Adaptive Curmudgeon

Road To Portland: Part 9: In Search Of A Squirrel Whisperer

There’s no getting around it, Billy thought, smart people really are different. He glanced at the passenger seat where Doogie was happily tapping his fingers on the dash in time to an obscure disco song and added an addendum; extremely smart people are scary. He based this assessment on the fact that Doogie had just read evidence of the unthinkable and instantly digested facts which Billy (who’d witnessed them in reality) could not.

How had events led to this late-night drive? Billy reflected on the last twelve hours. He considered his experiences so far and pondered Doogie’s role in what might ensue. Billy was smarter than the average person. This made him an entirely average engineering student. He was well aware that an average engineering student was, to the average human (i.e. non-engineer), an odd duck. For example, Billy was prone to getting ripped on Jägermeister and going on rants about fractional reserve banking. He was pretty sure most people didn’t know what fractional reserve banking meant; thus proving his “odd duck” self- evaluation.

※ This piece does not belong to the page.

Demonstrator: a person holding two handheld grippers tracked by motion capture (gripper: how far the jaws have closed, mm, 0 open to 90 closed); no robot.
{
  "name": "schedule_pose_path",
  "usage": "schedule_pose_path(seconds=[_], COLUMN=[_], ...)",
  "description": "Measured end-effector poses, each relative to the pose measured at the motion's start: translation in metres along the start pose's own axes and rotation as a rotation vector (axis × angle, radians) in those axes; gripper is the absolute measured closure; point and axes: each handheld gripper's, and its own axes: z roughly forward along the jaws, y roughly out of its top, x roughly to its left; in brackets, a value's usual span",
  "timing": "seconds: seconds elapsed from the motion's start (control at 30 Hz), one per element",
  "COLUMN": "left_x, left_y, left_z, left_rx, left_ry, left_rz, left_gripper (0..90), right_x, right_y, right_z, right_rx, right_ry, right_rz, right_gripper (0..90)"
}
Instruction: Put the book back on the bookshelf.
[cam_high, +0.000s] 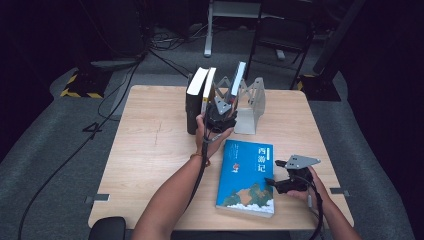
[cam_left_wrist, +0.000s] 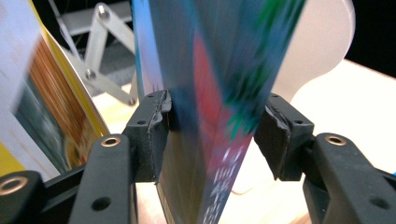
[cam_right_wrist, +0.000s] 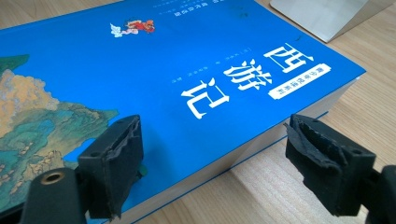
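Left hand-held gripper (cam_left_wrist: 212, 140) sits at the counter's (cam_high: 150, 150) far edge, jaws half open around an upright blue book (cam_left_wrist: 210, 70) in the metal bookend rack (cam_high: 250, 107); the pads look just clear, though blur hides contact. Right hand-held gripper (cam_right_wrist: 212, 163) hovers open at the lying blue book's (cam_right_wrist: 140, 70) edge, near the right side.

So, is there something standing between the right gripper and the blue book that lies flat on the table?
Nothing visible. The right gripper is open right at the near edge of the blue book, one jaw over the cover, the other beside it above the table.
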Motion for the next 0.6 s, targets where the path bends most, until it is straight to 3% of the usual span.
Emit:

But Doogie wasn’t an average engineering student. He was a child prodigy genius whose DNA had somehow self-assembled in a dipshit backwater town that had no expectation of such things. The people of that town endured his brilliant intellect, doing what they could to hammer it down to manageable size, before finally sending him off to college in the hope that Doogie would find a world where he belonged; somewhere far from their idyllic village. Perhaps a world with many long words? Maybe a place where people played chess and read books… old books with long words. Possibly books about chess.

The townspeople hoped the boy wouldn’t grow up to be a monster, but if he did, what was it to them? So long as he was more than a day’s drive from the county courthouse, all was well. They’d tried their best. They really had. Alas there wasn’t enough Budweiser and cable television to rein the creature in; so better to deliver him to the city and run.

Doogie, for his part, held no rancor against the oppression of his upbringing. He understood them to be kind, considerate, people who couldn’t help but be terrified of him. They simply had as much in common with him as he had with a hamster.

Which was good, because Doogie was scary smart. If he’d gone evil he’d be evil efficiently. For Billy, and pretty much everyone else, there’s something sinister about a mind that observes the same world you both inhabit but plumbs deeper realities usually unrecognized. It’s even more disconcerting if the superior mind, having recognized normally unseen and presumably delicate interactions of the universe, starts tweaking the settings on a machine only he can see. Billy glanced at the passenger seat with his peripheral vision. Doogie had the ability to make a rather bright (if former) engineering student feel like a drooling moron. He was glad Doogie was there to help, but wondered what he’d just unleashed.

They were both outcasts. Billy, until he dropped out, was the sole libertarian in a teeming campus full of lockstep hive mind liberals carefully tended as livestock by a teaching staff too young to have actually experienced the 1960’s yet mentally residing there. Doogie had a mind beyond all reasonable limits and also arrived on campus at age 15. It wasn’t a smooth landing. It is possible to be the smartest person in the time zone and simultaneously wind up mocked by a bubbly pre-pharmacy airhead whose main achievement is mammary development and loose morals. That was Doogie’s life.

They naturally formed an alliance. Billy didn’t want to see the world torment such a mind until it gets mean. It wouldn’t do to have Doogie bullied. Who knew what the kid would do? If you were paying attention (and most people weren’t) Doogie’s reaction when being mistreated reminded you that Darth Vader started out as a smiling nerd who liked robots. Doogie, for his part, looked out for Billy as one protects a lovable Labrador retriever who’s clueless enough to walk in front of a train while chasing butterflies. Which is precisely the reason Billy involved him in the day’s affairs.


After the “rodeo of the pizzas” there’d been a brief standoff where the squirrels, texting rapidly, tried to negotiate for Billy’s assistance. They wanted to get to Portland; without understanding the scale of distances more than a squirrel can run in a day. They dangled the possibility of “$$$ REWARDS”. Billy had issues with a smelly half-starved bear screwing up his Subaru’s upholstery. Well that and the much bigger mental hurdle that he was negotiating, through the intercession of an iPhone, with squirrels that had a Paypal account and pet bear.

They needed a driver. He was underemployed and had no other prospects. God and Ayn Rand (if it was allowable to put both in the same sentence) wanted this deal to go down. But the cultural divide was too great.

Finally, after many texts went back and forth, and the bear tried to attack Billy, and Billy demonstrated what a Glock can do… they were at an impasse. In a flash of brilliance (or at least brilliance at Billy’s level, for Doogie considered it an obvious idea that should have been tried immediately) Billy understood they both needed the assistance of a mind that was… flexible. He made a final text. “I will get another person who is wise and negotiate a mutually agreeable compromise. I will return with him at dawn. Agreed?”

To which the squirrels replied “GOOD IDEA. WE OFFER $$$. BRING MORE FOOD TOO.”